__YOUR GOAL__.
As you look over the data below, please find each line where the word "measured" appears, then copy it.

__THE DATA__.
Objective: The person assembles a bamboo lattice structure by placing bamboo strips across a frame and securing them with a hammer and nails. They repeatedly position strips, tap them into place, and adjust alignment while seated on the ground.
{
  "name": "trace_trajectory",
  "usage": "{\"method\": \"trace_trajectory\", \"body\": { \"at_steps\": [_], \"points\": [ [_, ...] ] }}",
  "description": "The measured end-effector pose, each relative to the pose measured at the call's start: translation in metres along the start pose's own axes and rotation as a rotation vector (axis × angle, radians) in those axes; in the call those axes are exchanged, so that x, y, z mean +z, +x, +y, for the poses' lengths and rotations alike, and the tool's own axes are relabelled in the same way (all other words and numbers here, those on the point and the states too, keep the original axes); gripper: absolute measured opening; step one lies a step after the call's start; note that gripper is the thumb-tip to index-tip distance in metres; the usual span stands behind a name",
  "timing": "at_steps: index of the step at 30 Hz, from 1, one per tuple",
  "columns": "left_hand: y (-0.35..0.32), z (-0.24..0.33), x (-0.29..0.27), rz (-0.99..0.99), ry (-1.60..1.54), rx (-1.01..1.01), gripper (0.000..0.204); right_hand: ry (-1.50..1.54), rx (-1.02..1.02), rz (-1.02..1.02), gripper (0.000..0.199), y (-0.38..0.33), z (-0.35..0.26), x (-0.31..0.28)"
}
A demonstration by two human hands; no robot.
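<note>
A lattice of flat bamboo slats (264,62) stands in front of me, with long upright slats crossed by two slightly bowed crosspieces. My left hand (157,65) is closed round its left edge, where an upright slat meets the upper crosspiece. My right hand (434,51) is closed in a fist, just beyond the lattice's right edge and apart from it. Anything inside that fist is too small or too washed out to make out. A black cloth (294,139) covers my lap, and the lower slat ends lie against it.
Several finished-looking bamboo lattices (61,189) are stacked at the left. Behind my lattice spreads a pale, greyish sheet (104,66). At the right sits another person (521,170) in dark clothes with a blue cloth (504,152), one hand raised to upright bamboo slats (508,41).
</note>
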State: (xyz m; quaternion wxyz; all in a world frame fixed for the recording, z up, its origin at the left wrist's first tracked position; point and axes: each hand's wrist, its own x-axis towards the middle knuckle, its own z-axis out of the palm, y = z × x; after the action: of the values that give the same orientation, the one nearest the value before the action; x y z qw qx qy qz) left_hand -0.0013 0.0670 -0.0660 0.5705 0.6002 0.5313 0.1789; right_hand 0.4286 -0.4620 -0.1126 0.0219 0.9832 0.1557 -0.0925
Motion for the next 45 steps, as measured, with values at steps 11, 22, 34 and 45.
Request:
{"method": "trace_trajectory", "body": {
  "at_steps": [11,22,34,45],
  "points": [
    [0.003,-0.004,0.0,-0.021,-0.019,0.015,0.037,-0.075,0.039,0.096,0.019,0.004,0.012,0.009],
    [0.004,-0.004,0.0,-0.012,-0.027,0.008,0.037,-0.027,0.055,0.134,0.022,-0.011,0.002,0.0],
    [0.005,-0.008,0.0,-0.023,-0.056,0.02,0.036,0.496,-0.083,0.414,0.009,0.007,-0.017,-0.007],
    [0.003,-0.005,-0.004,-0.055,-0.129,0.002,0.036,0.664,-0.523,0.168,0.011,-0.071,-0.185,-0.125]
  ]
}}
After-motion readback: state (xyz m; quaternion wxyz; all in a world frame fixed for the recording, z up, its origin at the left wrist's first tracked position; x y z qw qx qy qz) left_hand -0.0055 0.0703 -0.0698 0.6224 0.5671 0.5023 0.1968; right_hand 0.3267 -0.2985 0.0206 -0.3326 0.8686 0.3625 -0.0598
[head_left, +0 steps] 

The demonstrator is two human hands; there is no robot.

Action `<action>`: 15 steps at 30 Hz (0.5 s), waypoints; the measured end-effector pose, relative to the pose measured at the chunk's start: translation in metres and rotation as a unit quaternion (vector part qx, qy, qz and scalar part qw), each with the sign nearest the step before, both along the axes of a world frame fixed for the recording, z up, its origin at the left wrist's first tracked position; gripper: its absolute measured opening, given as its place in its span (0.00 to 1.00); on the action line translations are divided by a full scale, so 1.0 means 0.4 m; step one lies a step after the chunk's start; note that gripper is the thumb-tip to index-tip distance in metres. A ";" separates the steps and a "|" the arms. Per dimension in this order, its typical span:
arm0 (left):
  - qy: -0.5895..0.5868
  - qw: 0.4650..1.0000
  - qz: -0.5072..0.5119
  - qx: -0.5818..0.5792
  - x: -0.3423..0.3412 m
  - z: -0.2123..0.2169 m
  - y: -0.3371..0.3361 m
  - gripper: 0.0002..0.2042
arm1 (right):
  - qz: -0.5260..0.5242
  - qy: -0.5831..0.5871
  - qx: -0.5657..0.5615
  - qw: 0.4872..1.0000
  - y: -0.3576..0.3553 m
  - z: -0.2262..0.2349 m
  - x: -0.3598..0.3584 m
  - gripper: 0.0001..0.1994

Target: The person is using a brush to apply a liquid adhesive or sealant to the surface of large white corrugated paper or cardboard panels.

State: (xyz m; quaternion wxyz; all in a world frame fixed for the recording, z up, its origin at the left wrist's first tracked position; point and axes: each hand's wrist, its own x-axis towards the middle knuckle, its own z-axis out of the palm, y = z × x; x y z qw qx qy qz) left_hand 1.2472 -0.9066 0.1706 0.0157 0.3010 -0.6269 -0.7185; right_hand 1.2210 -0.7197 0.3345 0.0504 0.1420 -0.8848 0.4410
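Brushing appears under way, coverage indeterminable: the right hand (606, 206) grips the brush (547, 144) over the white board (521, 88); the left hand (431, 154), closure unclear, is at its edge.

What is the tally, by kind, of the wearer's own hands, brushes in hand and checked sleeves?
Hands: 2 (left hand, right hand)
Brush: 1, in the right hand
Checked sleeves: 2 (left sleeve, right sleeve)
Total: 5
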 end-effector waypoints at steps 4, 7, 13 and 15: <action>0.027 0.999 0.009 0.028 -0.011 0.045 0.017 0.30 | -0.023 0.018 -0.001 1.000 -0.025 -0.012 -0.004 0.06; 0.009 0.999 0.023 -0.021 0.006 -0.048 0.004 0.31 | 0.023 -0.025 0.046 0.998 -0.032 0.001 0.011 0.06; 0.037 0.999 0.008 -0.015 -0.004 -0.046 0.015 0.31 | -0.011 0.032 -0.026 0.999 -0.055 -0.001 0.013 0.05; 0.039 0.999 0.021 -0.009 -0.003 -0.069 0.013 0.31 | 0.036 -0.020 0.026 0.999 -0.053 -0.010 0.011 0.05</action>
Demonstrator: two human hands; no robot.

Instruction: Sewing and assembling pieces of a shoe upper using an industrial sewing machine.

__WRITTEN REPLY__.
  "description": "The measured end-effector pose, each relative to the pose measured at the call's start: translation in metres along the start pose's own axes and rotation as a rotation vector (axis × angle, radians) in those axes; in the call those axes are exchanged, so that x, y, z mean +z, +x, +y, for the poses' lengths and rotations alike, and the tool's own axes are relabelled in the same way (all other words and numbers here, those on the point and the states too, keep the original axes); gripper: absolute measured opening; step one lies a step after the call's start; note that gripper is the thumb-tip to index-tip distance in metres; the usual span stands behind a name",
Motion for the next 45 steps, as measured, with values at steps 11, 22, 34 and 45.
Action `<action>`: 15 steps at 30 Hz (0.5 s), waypoints; the measured end-effector pose, relative to the pose measured at the chunk's start: translation in metres and rotation as a unit quaternion (vector part qx, qy, qz and scalar part qw), each with the sign nearest the step before, both along the axes of a world frame fixed for the recording, z up, its origin at the left wrist's first tracked position; gripper: its absolute measured opening, given as its place in its span (0.00 to 1.00); on the action line translations are divided by a full scale, so 1.0 means 0.4 m; step one lies a step after the chunk's start; note that gripper is the thumb-tip to index-tip distance in metres. A ";" separates the steps and a "|" the arms. Per dimension in this order, its typical span:

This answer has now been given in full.